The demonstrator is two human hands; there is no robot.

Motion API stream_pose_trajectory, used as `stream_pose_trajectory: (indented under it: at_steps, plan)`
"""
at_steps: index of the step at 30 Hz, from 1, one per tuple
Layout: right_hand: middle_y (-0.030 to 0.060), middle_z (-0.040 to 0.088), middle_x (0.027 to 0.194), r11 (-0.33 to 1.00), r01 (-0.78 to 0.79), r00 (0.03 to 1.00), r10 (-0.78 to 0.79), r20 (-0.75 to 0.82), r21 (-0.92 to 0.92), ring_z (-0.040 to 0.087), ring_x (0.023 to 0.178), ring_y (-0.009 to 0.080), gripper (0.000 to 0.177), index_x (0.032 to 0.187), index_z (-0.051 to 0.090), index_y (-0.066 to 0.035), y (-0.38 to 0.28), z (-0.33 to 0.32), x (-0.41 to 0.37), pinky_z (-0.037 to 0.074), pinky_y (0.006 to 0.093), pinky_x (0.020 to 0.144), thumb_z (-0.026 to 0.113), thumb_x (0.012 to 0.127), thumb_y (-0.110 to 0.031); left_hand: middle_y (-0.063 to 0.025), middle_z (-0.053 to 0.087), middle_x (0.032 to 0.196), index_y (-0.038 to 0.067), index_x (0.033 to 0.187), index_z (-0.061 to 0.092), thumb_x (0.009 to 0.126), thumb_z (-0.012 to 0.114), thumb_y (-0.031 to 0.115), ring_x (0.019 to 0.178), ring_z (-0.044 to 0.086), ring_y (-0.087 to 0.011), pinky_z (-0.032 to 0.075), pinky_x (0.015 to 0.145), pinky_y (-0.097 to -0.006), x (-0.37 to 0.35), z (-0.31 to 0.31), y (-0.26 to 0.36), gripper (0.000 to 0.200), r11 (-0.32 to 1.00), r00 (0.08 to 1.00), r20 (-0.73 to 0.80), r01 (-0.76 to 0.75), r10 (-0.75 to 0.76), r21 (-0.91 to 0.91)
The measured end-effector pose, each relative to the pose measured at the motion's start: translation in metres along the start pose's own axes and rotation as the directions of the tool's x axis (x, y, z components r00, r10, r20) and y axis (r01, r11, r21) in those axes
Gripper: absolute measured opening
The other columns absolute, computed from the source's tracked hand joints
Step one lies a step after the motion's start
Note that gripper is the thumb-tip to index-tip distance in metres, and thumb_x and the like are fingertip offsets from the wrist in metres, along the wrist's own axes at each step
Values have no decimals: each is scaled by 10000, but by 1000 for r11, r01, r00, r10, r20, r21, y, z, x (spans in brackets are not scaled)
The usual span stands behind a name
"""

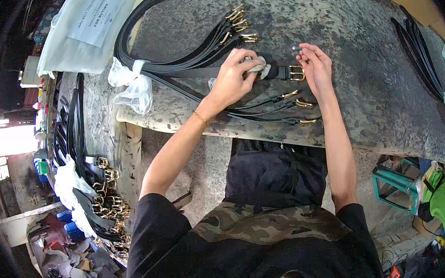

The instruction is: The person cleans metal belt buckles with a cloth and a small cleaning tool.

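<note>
My left hand [234,78] is closed around a crumpled greyish-white cloth [263,69], pressed onto a black belt [280,72] near its buckle end. The gold-toned buckle [295,73] of that belt lies between my two hands. Just right of the buckle, my right hand [316,68] is raised with thumb and fingertips pinched at a small thin object [295,48], whose kind I cannot make out. Above my left hand, a bundle of black belts [185,61] fans out with gold buckles. Several more belts [267,104] lie below, buckles to the right.
White plastic [133,83] ties the belt bundle. A plastic bag with a printed label [95,15] lies upper left on the stained worktable [369,75]. More belts [420,55] rest at right. Buckled belts [107,200] hang at left. A green stool [396,185] stands lower right.
</note>
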State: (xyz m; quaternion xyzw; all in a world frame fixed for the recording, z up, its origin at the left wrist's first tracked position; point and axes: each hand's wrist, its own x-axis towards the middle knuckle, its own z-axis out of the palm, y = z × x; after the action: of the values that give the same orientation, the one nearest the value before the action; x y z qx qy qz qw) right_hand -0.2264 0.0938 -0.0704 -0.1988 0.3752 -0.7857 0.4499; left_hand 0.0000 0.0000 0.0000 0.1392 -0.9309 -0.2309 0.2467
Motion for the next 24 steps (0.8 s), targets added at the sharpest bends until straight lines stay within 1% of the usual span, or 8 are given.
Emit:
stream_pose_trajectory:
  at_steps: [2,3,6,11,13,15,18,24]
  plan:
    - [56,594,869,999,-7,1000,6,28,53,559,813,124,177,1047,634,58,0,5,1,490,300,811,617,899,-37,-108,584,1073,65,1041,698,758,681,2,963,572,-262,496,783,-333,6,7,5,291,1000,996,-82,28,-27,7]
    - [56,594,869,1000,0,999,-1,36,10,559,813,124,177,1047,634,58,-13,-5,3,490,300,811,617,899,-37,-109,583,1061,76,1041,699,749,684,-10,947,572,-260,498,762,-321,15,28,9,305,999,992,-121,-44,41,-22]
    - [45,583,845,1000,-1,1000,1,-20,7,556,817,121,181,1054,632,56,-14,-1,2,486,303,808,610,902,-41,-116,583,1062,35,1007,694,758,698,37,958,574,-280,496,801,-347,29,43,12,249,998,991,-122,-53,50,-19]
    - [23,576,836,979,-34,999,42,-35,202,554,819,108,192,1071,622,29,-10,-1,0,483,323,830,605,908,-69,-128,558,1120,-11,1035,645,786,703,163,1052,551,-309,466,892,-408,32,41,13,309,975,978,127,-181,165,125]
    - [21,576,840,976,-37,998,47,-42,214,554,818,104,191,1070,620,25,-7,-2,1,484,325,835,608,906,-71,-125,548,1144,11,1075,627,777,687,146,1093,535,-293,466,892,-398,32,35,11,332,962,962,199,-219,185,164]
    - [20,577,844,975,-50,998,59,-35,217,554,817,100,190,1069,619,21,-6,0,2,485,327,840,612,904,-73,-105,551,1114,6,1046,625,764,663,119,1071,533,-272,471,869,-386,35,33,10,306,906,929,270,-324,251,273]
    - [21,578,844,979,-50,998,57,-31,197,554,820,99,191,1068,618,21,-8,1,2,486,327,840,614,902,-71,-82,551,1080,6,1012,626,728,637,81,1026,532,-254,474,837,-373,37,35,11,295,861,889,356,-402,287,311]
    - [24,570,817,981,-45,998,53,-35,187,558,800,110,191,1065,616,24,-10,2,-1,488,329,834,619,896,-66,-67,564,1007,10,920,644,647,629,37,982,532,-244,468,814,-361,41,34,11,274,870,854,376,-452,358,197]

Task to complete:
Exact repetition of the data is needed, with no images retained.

Problem solution:
The demonstrator is two human hands; there is no robot.

Motion API stream_pose_trajectory, used as `stream_pose_trajectory: (indented under it: at_steps, plan)`
"""
at_steps: index of the step at 30 Hz, from 1, one per tuple
Layout: right_hand: middle_y (-0.030 to 0.060), middle_z (-0.040 to 0.088), middle_x (0.027 to 0.194), r11 (-0.33 to 1.00), r01 (-0.78 to 0.79), r00 (0.03 to 1.00), r10 (-0.78 to 0.79), r20 (-0.75 to 0.82), r21 (-0.92 to 0.92), ring_z (-0.040 to 0.087), ring_x (0.023 to 0.178), ring_y (-0.009 to 0.080), gripper (0.000 to 0.177), index_x (0.032 to 0.187), index_z (-0.051 to 0.090), index_y (-0.066 to 0.035), y (-0.38 to 0.28), z (-0.33 to 0.32), x (-0.41 to 0.37), pinky_z (-0.037 to 0.074), pinky_y (0.006 to 0.093), pinky_x (0.020 to 0.144), thumb_z (-0.026 to 0.113), thumb_x (0.012 to 0.127), thumb_y (-0.110 to 0.031); left_hand: middle_y (-0.063 to 0.025), middle_z (-0.053 to 0.087), middle_x (0.032 to 0.196), index_y (-0.038 to 0.067), index_x (0.033 to 0.187), index_z (-0.061 to 0.092), thumb_x (0.009 to 0.126), thumb_z (-0.012 to 0.114), thumb_y (-0.031 to 0.115), ring_x (0.019 to 0.178), ring_z (-0.044 to 0.086), ring_y (-0.087 to 0.011), pinky_z (-0.032 to 0.075), pinky_x (0.015 to 0.145), pinky_y (-0.097 to -0.006), x (-0.37 to 0.35), z (-0.31 to 0.31), y (-0.26 to 0.36), gripper (0.000 to 0.200), r11 (-0.32 to 1.00), r00 (0.08 to 1.00), r20 (-0.73 to 0.80), r01 (-0.76 to 0.75), r10 (-0.75 to 0.76), r21 (-0.91 to 0.91)
The measured end-effector pose, each relative to the pose measured at the motion's start: translation in metres along the start pose's own axes and rotation as the directions of the tool's x axis (x, y, z components r00, r10, r20) and y axis (r01, r11, r21) in those axes
Gripper: absolute measured opening
The other columns absolute, computed from the source's tracked hand joints
Step one lies a step after the motion's start
Note that gripper is the thumb-tip to index-tip distance in metres, and thumb_x and the like are fingertip offsets from the wrist in metres, along the wrist's own axes at each step
Values have no decimals: each is scaled by 10000, but by 1000 for r11, r01, r00, r10, r20, r21, y, z, x (spans in brackets are not scaled)
The usual span stands behind a name
"""


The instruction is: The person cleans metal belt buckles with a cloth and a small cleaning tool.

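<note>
My left hand [234,78] is closed around a crumpled greyish-white cloth [263,69], pressed onto a black belt [280,72] near its buckle end. The gold-toned buckle [295,73] of that belt lies between my two hands. Just right of the buckle, my right hand [316,68] is raised with thumb and fingertips pinched at a small thin object [295,48], whose kind I cannot make out. Above my left hand, a bundle of black belts [185,61] fans out with gold buckles. Several more belts [267,104] lie below, buckles to the right.
White plastic [133,83] ties the belt bundle. A plastic bag with a printed label [95,15] lies upper left on the stained worktable [369,75]. More belts [420,55] rest at right. Buckled belts [107,200] hang at left. A green stool [396,185] stands lower right.
</note>
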State: (xyz m; quaternion xyzw; all in a world frame fixed for the recording, z up, its origin at the left wrist's first tracked position; point and axes: each hand's wrist, its own x-axis towards the middle knuckle, its own z-axis out of the palm, y = z × x; after the action: of the values that give the same orientation, the one nearest the value before the action; x y z qx qy qz qw) right_hand -0.2264 0.0938 -0.0704 -0.1988 0.3752 -0.7857 0.4499; left_hand 0.0000 0.0000 0.0000 0.1392 -0.9309 -0.2309 0.2467
Motion for the next 24 steps (0.8 s), targets added at the sharpest bends until straight lines stay within 1% of the usual span, or 8 are given.
Emit:
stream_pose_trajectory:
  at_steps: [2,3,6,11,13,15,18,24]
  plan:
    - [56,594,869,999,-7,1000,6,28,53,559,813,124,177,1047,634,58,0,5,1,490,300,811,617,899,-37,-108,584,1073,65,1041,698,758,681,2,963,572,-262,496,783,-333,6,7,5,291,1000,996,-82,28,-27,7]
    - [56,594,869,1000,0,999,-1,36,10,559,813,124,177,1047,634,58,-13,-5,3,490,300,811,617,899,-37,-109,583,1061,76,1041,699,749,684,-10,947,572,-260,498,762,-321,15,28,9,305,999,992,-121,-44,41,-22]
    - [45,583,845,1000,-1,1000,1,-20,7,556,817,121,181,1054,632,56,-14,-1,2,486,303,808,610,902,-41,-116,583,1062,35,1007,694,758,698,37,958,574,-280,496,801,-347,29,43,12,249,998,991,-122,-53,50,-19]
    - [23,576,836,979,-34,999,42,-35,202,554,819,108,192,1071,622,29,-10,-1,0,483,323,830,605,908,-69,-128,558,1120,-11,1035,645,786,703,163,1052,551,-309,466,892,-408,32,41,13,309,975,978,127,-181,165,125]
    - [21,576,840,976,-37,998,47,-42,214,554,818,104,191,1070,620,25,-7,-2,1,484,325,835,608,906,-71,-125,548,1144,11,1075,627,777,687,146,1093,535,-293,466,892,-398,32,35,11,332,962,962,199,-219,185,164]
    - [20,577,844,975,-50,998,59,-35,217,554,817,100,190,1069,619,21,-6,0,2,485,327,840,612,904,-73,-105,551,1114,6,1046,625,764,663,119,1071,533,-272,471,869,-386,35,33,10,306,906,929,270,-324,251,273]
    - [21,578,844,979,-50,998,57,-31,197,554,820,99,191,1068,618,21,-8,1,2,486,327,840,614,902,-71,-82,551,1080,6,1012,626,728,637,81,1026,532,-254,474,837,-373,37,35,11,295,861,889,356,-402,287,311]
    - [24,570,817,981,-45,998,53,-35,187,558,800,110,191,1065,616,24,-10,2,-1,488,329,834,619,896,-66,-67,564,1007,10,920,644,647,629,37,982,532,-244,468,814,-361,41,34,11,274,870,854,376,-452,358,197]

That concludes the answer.